Now, none of this is to suggest that data manipulation doesn’t happen in the private sector. Of course it does!  But, in the private sector, there are actually consequences:

GlaxoKlineSmith PLC’s former head of R&D in China—whom Glaxo fired this month, saying a scientific paper he helped write contained “misrepresented” data—has denied any involvement in data manipulation.

Glaxo didn’t say who was responsible for misrepresenting the data in the paper, which was published in Nature Medicine in 2010. But earlier this week, the company said it had fired Jiangwu Zang, the company’s China R&D chief, after a company investigation found problems with some data in the Nature Medicine paper.

Barclays sacked five staff over Libor manipulation scandal. Investment bank chief Rich Ricci tells banking standards commission 13 were disciplined – but others had already left.

-Apparently, even the press frowns on this:  ”April 1 may forever haunt Colin Crawford, Los Angeles Times Director of Photography, and Brian Walski, a staff photographer covering the war in Iraq for the paper. That was the day Walski was fired, after it was revealed that a photo he submitted on Sunday was actually a composite of two images he had captured.”
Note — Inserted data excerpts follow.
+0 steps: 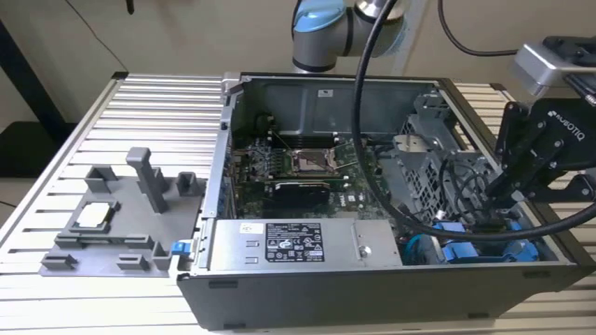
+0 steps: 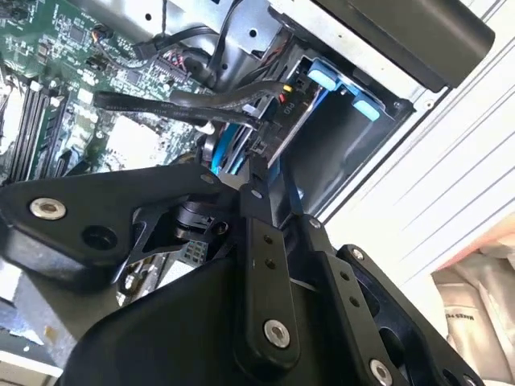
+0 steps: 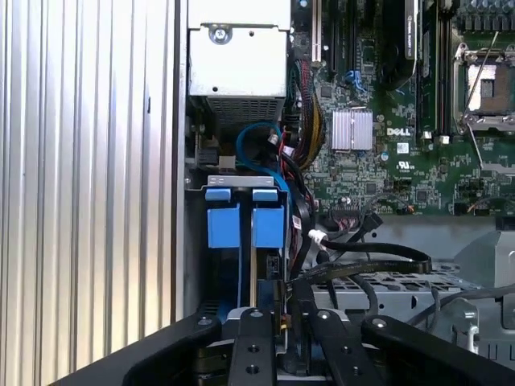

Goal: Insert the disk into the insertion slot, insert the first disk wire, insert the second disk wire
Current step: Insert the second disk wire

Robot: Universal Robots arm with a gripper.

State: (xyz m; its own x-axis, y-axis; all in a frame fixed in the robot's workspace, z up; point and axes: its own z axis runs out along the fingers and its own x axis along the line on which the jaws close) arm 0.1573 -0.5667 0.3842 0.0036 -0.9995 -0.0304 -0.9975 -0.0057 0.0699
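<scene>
Open computer case (image 1: 373,279) lies on the ribbed metal surface (image 1: 121,125), side panel off. In the exterior view the gripper (image 1: 503,199) reaches down into the case at about 4 o'clock from the bare processor socket (image 1: 315,162), over the perforated grey drive cage (image 1: 437,150).

Jaws: pressed close together on a black wire (image 2: 193,103) and its plug at the disk's edge. In the second wrist view the two fingers (image 2: 261,241) converge on the plug with almost no gap. Whether the plug is fully seated, cannot tell.

The disk (image 2: 282,121) sits inside the insertion slot (image 3: 241,183), standing on edge in its blue carrier. In the first wrist view two blue carrier tabs (image 3: 245,217) show side by side at the slot's mouth, directly beyond the jaw tips. In the exterior view blue plastic (image 1: 489,248) shows at the case corner just below the gripper, at 3 o'clock from the labelled power-supply box (image 1: 298,244).

Black wires (image 3: 370,257) loop from the green mainboard (image 3: 378,153) across the cage top towards the disk. A thick black cable (image 1: 368,125) hangs from the arm across the case.

Grey plastic fixture tray (image 1: 121,223) rests on the surface well apart from the case, on the exterior view's left.
</scene>
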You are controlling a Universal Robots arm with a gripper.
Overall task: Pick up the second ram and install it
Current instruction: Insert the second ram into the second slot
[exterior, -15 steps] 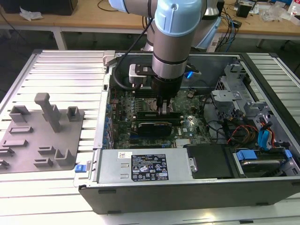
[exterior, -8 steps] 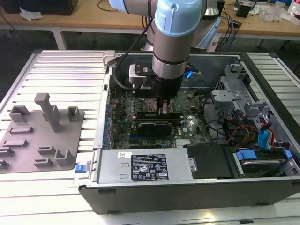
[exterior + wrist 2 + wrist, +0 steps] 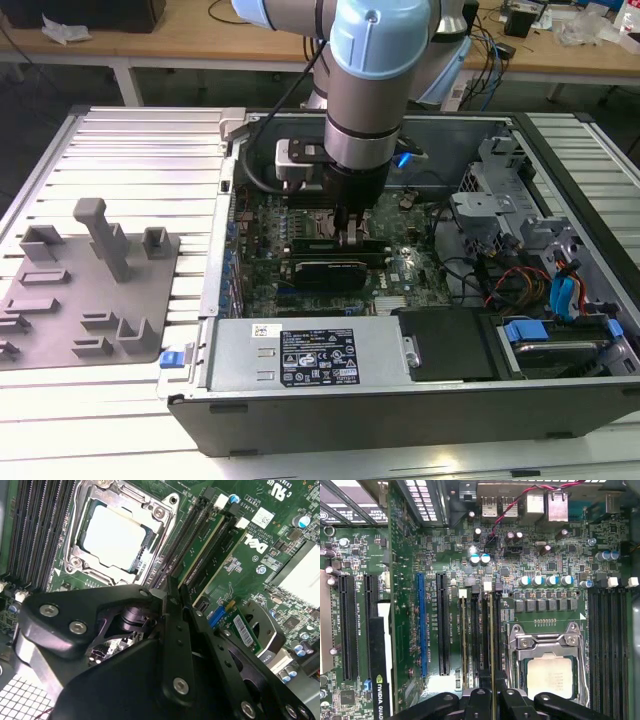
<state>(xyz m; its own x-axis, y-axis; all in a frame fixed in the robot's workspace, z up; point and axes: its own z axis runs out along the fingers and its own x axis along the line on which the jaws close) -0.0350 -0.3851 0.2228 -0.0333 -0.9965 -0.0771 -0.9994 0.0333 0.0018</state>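
Note:
The second ram [image 3: 492, 640] is a thin green stick seen edge-on, standing in a motherboard slot beside the square processor socket [image 3: 547, 665]. My gripper [image 3: 492, 697] straddles one end of it, a black finger pressed against each side, so it is shut on the stick. In the second wrist view the same stick [image 3: 202, 547] runs up from between the fingertips of the gripper [image 3: 176, 587]. Another stick [image 3: 464, 640] stands a few slots away on the side far from the socket. In the exterior view the gripper [image 3: 350, 238] reaches down into the open computer case [image 3: 400, 400].
A black graphics card [image 3: 325, 270] lies just in front of the gripper. The power supply [image 3: 300, 355] fills the case's near side. Drive bays and loose cables [image 3: 520, 280] crowd the exterior view's right. A grey fixture tray [image 3: 90, 280] rests on the slatted table at the exterior view's left.

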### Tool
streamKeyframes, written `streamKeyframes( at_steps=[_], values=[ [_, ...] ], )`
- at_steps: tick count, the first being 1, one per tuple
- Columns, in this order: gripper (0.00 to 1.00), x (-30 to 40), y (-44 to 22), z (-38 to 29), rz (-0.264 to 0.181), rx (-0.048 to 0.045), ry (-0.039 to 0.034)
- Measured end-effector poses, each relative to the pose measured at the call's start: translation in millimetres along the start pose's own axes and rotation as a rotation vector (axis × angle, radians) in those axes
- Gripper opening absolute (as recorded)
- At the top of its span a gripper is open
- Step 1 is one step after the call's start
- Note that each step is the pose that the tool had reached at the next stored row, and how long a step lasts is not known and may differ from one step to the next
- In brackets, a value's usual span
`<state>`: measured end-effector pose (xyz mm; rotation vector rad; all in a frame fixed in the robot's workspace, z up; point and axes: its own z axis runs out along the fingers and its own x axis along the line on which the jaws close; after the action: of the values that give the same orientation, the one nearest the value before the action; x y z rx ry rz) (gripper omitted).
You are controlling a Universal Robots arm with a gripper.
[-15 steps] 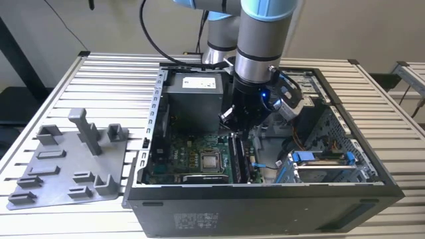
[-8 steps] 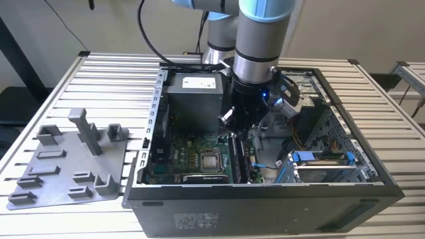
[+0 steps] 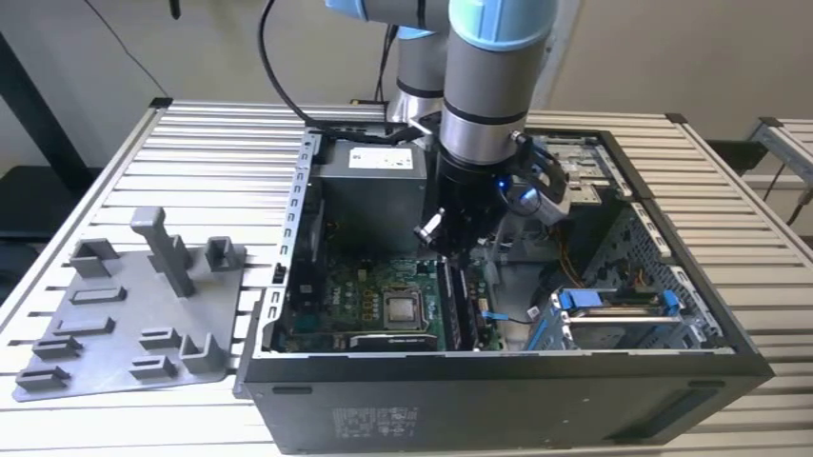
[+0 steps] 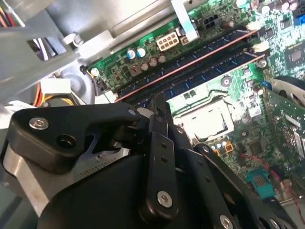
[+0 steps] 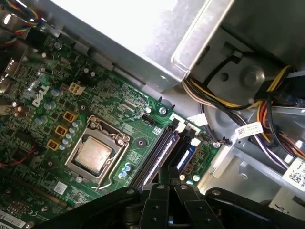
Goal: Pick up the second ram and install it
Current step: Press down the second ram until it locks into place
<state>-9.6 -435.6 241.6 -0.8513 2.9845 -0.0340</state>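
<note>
One robot arm reaches down into an open computer case (image 3: 711, 314), its gripper (image 3: 447, 249) low over the motherboard's (image 5: 119, 119) memory slots (image 4: 200, 64). Its black fingers (image 4: 159, 119) look drawn together at the tips, though any grasp cannot be told. The second ram (image 4: 190, 61) appears seated among those slots, beside the processor socket (image 5: 95, 155).

Arm (image 3: 489, 57) cut off by exterior view's top edge. Gripper (image 3: 447, 249) hides part of the RAM slots (image 3: 460, 303); whether it holds the second ram can't be told. Grey holder plate (image 3: 128, 314) clipped at the edge.
</note>
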Motion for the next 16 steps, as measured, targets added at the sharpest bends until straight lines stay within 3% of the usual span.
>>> streamKeyframes(
  at_steps=[16],
  values=[
    [0.11, 2.9, 1.9, 5.1, -0.234, -0.0108, -0.0095]
  ],
)
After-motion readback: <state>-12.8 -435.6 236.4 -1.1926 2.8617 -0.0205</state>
-Even firms that are only partially private sector hand out pink slips to data manipulators: Government Motors General Motors “Tavera recall gets murkier as company fires staff for fudging data.”

Such consequences increases the amount of honesty in the private sector and prevents more data manipulations from happening than otherwise would.  Thus, it makes good sense that some of the VA reform proposals contain provisions making it easier to fire VA employees.